[Records from a data source]
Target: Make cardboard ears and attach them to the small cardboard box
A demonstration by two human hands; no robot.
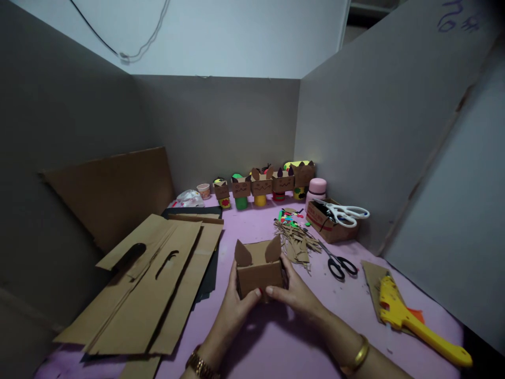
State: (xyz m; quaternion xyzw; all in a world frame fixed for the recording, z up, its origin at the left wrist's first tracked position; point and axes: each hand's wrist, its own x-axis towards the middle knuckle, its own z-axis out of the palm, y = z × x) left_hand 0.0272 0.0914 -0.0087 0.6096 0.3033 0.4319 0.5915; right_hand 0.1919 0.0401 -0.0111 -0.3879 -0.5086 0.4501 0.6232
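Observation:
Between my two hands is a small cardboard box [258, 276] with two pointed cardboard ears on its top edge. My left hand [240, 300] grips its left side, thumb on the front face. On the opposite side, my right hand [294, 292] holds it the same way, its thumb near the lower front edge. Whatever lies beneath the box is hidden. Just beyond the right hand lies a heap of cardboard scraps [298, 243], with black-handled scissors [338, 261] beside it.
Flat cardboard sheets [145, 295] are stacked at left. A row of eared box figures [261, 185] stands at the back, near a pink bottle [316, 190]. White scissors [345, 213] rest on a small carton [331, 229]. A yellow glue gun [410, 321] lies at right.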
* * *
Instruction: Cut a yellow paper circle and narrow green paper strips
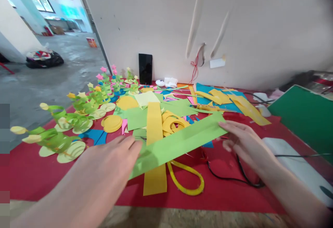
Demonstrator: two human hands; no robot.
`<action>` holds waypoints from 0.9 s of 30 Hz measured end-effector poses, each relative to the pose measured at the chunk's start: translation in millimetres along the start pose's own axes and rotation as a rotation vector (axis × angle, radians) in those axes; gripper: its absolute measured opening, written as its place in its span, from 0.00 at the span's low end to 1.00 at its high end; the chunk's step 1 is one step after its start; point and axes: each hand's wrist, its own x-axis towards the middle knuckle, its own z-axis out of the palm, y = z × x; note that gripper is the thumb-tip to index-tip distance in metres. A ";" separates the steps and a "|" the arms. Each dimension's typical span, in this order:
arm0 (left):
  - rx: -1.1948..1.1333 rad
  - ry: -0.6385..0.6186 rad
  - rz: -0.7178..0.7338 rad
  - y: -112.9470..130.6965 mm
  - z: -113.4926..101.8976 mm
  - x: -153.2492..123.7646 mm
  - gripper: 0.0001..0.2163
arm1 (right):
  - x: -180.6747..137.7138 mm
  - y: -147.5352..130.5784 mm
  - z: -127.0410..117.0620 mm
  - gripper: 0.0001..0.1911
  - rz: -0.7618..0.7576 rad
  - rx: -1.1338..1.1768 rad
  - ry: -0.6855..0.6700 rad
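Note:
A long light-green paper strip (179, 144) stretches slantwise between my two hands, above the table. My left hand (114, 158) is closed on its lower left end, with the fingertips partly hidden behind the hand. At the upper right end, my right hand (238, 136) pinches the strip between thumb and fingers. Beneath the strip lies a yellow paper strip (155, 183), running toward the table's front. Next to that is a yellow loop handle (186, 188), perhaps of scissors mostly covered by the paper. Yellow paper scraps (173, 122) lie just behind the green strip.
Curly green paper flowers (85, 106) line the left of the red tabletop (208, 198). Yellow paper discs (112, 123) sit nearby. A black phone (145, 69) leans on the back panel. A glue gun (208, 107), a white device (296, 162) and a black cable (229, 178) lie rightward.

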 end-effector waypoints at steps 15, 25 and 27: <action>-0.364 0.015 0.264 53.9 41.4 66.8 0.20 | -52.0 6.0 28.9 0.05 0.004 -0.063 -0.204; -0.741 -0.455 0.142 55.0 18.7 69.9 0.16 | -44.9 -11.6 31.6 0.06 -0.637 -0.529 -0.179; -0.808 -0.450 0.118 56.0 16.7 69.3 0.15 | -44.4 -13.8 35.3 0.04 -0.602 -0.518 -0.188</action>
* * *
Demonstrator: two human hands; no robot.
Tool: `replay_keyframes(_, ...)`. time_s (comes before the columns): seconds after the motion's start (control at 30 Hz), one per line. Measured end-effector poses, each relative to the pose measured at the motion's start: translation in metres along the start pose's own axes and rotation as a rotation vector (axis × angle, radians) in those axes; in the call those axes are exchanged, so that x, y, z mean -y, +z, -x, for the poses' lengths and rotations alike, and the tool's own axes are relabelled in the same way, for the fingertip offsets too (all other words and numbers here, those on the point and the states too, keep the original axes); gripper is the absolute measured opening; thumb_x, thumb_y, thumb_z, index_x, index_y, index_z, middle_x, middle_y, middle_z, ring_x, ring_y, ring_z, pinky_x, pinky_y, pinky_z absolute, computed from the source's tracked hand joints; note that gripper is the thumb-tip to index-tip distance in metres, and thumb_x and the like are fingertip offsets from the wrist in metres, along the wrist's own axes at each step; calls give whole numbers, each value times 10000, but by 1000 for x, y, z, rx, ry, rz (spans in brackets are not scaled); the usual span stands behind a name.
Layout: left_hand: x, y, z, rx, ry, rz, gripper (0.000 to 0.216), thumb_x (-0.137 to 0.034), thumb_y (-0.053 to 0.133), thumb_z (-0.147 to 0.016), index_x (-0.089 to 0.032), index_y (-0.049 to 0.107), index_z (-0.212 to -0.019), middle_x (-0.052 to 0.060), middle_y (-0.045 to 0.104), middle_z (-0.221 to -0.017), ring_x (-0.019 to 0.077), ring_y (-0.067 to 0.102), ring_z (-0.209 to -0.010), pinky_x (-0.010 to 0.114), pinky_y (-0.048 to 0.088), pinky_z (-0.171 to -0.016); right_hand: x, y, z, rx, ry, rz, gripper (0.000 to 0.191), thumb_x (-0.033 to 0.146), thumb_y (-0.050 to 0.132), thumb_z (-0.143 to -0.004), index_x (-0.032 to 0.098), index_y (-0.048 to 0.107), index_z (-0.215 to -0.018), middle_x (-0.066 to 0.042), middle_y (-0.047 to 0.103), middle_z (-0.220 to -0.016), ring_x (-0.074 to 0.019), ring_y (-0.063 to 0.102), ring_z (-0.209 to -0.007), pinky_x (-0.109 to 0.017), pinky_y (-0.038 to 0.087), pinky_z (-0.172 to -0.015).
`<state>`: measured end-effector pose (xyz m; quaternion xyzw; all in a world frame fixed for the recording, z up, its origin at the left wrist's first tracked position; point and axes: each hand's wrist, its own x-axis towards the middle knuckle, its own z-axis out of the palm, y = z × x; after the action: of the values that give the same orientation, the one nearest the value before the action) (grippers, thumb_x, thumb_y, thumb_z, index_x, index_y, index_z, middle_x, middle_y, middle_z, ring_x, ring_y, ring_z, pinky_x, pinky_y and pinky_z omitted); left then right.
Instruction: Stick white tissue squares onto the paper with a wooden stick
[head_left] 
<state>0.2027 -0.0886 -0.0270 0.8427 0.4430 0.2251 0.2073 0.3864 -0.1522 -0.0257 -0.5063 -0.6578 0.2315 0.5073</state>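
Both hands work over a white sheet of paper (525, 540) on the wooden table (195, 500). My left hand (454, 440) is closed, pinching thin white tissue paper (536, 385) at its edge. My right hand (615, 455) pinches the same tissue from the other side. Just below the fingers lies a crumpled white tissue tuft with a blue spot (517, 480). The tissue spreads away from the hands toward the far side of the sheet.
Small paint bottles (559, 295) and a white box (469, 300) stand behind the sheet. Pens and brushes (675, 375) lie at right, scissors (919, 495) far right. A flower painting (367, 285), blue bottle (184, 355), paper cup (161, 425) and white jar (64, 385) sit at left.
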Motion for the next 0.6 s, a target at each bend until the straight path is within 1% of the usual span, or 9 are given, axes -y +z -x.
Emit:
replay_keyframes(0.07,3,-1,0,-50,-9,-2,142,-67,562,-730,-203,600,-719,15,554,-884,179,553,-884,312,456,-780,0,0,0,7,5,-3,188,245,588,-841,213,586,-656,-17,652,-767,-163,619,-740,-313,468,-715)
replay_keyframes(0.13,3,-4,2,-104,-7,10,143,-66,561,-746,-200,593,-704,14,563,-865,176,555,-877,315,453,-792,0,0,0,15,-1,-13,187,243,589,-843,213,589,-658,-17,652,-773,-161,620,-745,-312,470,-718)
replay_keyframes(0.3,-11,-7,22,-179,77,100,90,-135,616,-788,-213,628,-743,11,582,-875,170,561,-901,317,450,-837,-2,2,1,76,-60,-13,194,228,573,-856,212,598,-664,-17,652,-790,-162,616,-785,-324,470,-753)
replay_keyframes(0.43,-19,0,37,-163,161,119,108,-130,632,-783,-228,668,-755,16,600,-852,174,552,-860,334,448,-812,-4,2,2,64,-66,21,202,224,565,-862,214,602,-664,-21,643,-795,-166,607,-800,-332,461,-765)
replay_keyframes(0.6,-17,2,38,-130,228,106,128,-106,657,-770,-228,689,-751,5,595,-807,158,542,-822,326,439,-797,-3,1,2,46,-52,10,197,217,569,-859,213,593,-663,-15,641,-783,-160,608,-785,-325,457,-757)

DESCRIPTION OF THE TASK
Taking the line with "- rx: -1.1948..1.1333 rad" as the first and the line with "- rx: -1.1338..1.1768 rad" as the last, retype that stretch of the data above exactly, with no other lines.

ANSWER TO THIS TASK
  - rx: -1.1948..1.1333 rad
  - ry: -0.6385..0.6186 rad
  - rz: -0.7178..0.7338 rad
  - y: -112.9470..130.6965 mm
  - z: -113.4926..101.8976 mm
  - x: -153.2492..123.7646 mm
  - gripper: 0.0001..0.2163
arm1 (right):
  - x: -180.6747..137.7138 mm
  - y: -147.5352..130.5784 mm
  - z: -127.0410..117.0620 mm
  - gripper: 0.0001..0.1911
  - rz: -0.7618..0.7576 rad
  - rx: -1.1338..1.1768 rad

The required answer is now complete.